AIM OF THE TASK:
The full data must be written out exactly, with every line included.
_ _ _ _ _
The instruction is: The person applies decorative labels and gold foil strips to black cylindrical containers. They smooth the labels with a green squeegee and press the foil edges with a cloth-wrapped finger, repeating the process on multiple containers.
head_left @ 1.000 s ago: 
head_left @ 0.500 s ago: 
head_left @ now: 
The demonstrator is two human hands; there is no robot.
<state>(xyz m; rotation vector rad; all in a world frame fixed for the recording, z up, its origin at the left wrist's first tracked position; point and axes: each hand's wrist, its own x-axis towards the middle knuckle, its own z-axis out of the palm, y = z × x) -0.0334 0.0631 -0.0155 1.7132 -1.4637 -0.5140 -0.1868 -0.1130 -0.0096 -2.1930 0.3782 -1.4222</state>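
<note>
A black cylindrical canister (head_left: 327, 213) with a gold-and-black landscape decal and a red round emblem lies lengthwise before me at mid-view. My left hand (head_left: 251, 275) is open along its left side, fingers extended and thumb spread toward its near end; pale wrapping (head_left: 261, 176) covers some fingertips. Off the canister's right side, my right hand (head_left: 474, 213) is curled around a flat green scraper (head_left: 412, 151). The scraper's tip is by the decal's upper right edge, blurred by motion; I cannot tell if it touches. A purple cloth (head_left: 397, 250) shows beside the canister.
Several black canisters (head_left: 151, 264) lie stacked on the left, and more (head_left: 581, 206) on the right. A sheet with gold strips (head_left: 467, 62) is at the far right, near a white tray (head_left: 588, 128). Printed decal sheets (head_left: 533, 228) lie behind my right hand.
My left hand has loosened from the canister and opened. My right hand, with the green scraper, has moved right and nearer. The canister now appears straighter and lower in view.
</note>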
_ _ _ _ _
ANSWER:
The instruction is: The person applies decorative labels and gold foil strips to black cylindrical containers. They smooth the labels with a green squeegee and press the foil edges with a cloth-wrapped finger, repeating the process on multiple containers.
head_left @ 1.000 s ago: 
head_left @ 0.500 s ago: 
head_left @ now: 
The demonstrator is two human hands; there is no robot.
<state>(xyz m; rotation vector rad; all in a world frame fixed for the recording, z up, its origin at the left wrist's first tracked position; point and axes: each hand's wrist, its own x-axis towards the middle knuckle, its own z-axis out of the palm, y = z × x) -0.0334 0.0631 -0.0155 1.7132 -1.4637 -0.5140 -0.1868 -0.1130 -0.0096 -2.1930 0.3782 -1.4222</state>
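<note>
A black cylindrical canister (head_left: 327, 213) with a gold-and-black landscape decal and a red round emblem lies lengthwise before me at mid-view. My left hand (head_left: 251, 275) is open along its left side, fingers extended and thumb spread toward its near end; pale wrapping (head_left: 261, 176) covers some fingertips. Off the canister's right side, my right hand (head_left: 474, 213) is curled around a flat green scraper (head_left: 412, 151). The scraper's tip is by the decal's upper right edge, blurred by motion; I cannot tell if it touches. A purple cloth (head_left: 397, 250) shows beside the canister.
Several black canisters (head_left: 151, 264) lie stacked on the left, and more (head_left: 581, 206) on the right. A sheet with gold strips (head_left: 467, 62) is at the far right, near a white tray (head_left: 588, 128). Printed decal sheets (head_left: 533, 228) lie behind my right hand.
My left hand has loosened from the canister and opened. My right hand, with the green scraper, has moved right and nearer. The canister now appears straighter and lower in view.
</note>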

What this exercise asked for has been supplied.